The Lumerical Sub-Wavelength Model (LSWM) plugin enables the simulation of optical surfaces with sub-wavelength structures, such as diffraction gratings, thin-film coatings and polarizers, within raytracing software Ansys Zemax OpticStudio and Ansys Speos. This is achieved using input data generated from Ansys Lumerical simulations’ results. For certain applications, such as augmented reality glasses, it is necessary to spatially vary the gratings along specific directions.
In this article, we will explain how to model and simulate a diffraction grating with spatial variation using the LSWM plugin.
Introduction
A single .json file can contain multiple grating simulation data. The basic principle is to define a grid of points, each labeled with an index. When a ray intersects the grating at a given spatial location, Zemax or Speos raytracing software identifies the corresponding grating orders based on its position on the ray's position on the surface.
The main intention for this feature is to simulate primarily grating with smooth variation. If a ray hits at a location between several grid points, a linear interpolation is made (though it can be deactivated) between the different responses (e.g. direction of the diffraction order, or efficiency) of the closest surrounding grid points. Then, for a region with a linear variation (or no variation at all), it is only necessary to define the response of the extreme points of the region. On the other hand, very fast variation would require many data points with a fine sampling.
For each grating variant, it is possible to completely customize the parameters (period, material, height, duty cycle, etc…).
How to generate the .json file with Ansys Lumerical FDTD
The most complex part of this workflow is the generation of the .json file with all the required spatial information. The process is described step by step as follows:
- Definition of the grid of sampling points
- Definition of the index map
- Definition of the reciprocal lattice vectors
- Generation of the .json file with the response computed with the RCWA solver
Definition of the grid of sampling points
The 1st step to generate the data is to define a map of points for the spatial variation. There are 3 options to construct a map for the spatial variation:
- Cartesian coordinates (x,y)
- Polar coordinates (r,\(\theta)\)
- Custom parameter scan: this special case enables to call for the index number directly rather than a spatial coordinate.

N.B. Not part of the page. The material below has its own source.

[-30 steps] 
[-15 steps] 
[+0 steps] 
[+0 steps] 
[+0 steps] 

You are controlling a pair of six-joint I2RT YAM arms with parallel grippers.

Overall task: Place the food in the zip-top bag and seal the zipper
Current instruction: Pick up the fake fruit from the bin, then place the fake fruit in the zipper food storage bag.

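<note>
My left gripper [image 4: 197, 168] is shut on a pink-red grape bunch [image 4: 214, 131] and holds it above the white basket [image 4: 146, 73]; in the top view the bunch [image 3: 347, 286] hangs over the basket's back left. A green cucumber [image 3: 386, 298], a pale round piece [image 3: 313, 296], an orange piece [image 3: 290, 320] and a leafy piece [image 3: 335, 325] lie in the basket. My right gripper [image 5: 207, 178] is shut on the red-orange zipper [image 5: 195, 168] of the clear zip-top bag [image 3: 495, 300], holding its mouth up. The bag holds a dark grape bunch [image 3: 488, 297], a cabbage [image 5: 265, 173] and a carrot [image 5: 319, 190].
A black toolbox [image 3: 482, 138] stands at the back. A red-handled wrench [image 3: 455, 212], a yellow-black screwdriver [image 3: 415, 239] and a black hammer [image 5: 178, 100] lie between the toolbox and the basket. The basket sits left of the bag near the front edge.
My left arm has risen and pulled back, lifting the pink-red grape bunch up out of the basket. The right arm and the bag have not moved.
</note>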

Definition of the index map
Each grid point is labeled with an index going from 0 to M. M must be an integer inferior or equal to the number of grid points defined in the spatial map. If several points have the same index, it means the same grating is used at each of these points.
If an index is set to 0 (or any value smaller than 1), it means there is no grating at this location and the Fresnel law will be applied for the ray interaction.

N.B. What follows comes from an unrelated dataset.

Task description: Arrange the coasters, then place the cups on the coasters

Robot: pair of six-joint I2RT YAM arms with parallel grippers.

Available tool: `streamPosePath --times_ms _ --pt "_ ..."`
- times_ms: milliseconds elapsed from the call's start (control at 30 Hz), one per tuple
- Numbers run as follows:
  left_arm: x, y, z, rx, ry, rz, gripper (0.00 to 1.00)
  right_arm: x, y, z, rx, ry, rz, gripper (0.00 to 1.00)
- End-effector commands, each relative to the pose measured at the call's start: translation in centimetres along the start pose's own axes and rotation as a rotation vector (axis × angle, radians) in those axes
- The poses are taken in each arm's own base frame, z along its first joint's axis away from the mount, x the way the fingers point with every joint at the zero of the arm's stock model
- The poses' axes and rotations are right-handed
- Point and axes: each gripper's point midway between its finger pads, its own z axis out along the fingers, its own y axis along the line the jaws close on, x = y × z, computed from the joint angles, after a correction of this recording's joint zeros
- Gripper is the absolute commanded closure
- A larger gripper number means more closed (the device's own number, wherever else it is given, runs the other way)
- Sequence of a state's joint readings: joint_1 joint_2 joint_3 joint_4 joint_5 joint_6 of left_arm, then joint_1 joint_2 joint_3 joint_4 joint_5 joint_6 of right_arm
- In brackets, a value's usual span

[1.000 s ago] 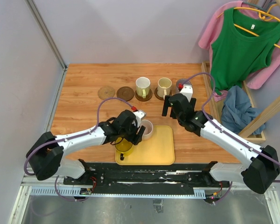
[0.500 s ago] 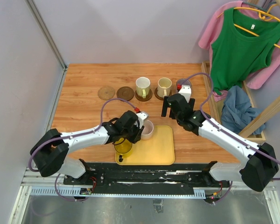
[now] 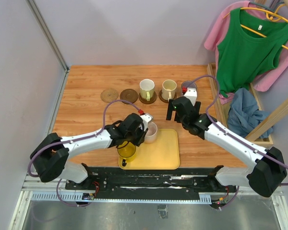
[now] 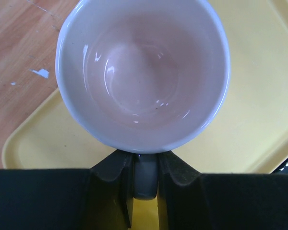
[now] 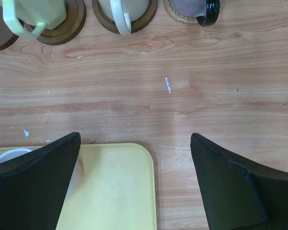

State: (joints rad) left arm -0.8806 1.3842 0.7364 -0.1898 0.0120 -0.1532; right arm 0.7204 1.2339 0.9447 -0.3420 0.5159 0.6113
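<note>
Five cups and five coasters can be counted on the wooden table (image 3: 84, 115). Three cups are lined up in a row at the far side, each one set on its own coaster: a pale green cup (image 3: 147, 88), a cream cup (image 3: 169, 86) and, at the right end, a grey cup (image 5: 189, 5). Two more coasters are seen bare at the left end of that row, a light coaster (image 3: 109, 95) and a dark coaster (image 3: 128, 95). The other two cups are found at the yellow tray (image 3: 165, 153) near the arms. The pink cup (image 4: 143, 72) is at the tray's far left corner. The yellow cup (image 3: 127, 149) is at the tray's left edge, partly hidden under the left arm. The left gripper (image 4: 145, 165) is closed on the pink cup's handle. The right gripper (image 5: 134, 139) is held wide open with nothing in it, over the bare wood between the row and the tray.
</note>
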Motion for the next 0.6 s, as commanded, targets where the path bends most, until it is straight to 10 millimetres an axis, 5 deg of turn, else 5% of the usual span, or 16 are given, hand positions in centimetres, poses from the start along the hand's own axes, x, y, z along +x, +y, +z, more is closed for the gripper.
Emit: streamPosePath --times_ms 0,100,300,567 --pt "-7.1 -0.1 -2.5 -0.041 -0.22 0.015 0.86 0.4 -0.8 -0.6 0.019 -0.008 0.002 0.02" --pt "-9.8 0.2 -3.9 -0.07 -0.307 -0.007 0.98 0.4 -1.3 -0.8 0.034 -0.017 0.001 0.02" --pt "-13.4 2.2 -6.4 -0.202 -0.421 -0.054 0.99 0.5 -2.2 -1.2 0.055 -0.027 -0.005 0.02" --pt "-15.0 9.0 -8.5 -0.402 -0.461 -0.229 0.99 -0.4 -2.9 -2.0 0.063 -0.06 -0.032 0.02"
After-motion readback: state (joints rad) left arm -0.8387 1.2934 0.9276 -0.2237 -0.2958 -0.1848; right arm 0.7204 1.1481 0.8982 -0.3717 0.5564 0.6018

Note that the sampling needs to be a regular rectangular grid of points. To define a non-rectangular region, set the index of the points outside of the grating region to 0.
Definition of the reciprocal lattice vector
The .json file is not containing specific information about the nature of the grating (e.g. height, duty-cycle, slant angle), it only contains a set of response computed by the RCWA. However, it is necessary to specify the period of the grating so that the ray tracing software (Ansys Zemax OpticStudio or Ansys Speos) reading the data can not only provide the correct efficiency of the given diffractive orders, but also figure out its direction. Then, in addition of the index, it is also necessary to provide the reciprocal lattice vectors defining the period and the orientation of the grating at each particular grid point. Since 2D gratings are supported, there are 2 reciprocal lattice vectors that can be provided at each points, labelled 1 and 2. For 1D gratings, the 2nd vector can simply be set at 0.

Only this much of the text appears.